Given the listing below, write out exactly the lines starting with the line that has "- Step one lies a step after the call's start" and going on through the line that has "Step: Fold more", both kept.
■ ■ ■ ■
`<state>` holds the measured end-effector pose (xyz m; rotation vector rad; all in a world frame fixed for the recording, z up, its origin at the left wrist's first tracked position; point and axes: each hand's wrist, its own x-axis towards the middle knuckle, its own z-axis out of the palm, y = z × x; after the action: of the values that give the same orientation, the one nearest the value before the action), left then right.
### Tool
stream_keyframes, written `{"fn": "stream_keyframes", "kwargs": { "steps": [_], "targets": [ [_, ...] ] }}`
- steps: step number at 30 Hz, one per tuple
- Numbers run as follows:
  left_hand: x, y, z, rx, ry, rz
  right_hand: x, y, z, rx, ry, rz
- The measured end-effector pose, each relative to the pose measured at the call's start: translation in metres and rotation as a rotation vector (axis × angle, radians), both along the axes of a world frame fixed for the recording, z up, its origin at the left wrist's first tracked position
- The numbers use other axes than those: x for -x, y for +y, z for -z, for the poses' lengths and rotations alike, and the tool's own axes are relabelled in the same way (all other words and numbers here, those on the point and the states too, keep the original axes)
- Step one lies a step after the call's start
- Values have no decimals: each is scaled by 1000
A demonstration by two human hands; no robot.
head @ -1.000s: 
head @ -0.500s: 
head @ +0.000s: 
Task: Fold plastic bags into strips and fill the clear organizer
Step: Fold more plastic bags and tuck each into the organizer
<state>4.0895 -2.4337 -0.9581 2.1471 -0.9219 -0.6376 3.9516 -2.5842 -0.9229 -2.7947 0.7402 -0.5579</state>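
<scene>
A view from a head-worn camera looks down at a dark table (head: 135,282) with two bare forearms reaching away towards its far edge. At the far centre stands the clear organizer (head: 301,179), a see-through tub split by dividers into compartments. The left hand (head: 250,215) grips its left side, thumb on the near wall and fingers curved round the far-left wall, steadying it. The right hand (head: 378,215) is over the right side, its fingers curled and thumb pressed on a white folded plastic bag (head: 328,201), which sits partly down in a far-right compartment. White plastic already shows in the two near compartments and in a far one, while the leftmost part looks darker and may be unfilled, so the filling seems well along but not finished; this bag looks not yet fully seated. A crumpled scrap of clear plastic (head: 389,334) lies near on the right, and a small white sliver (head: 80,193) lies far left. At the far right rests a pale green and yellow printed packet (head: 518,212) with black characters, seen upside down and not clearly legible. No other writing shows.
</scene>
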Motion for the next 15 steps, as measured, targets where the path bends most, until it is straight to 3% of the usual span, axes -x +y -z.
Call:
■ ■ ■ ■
_SOLUTION BELOW_:
- Step one lies a step after the call's start
- Values have no decimals: each is scaled by 1000
A demonstration by two human hands; no robot.
head @ -1.000s: 
head @ -0.500s: 
head @ +0.000s: 
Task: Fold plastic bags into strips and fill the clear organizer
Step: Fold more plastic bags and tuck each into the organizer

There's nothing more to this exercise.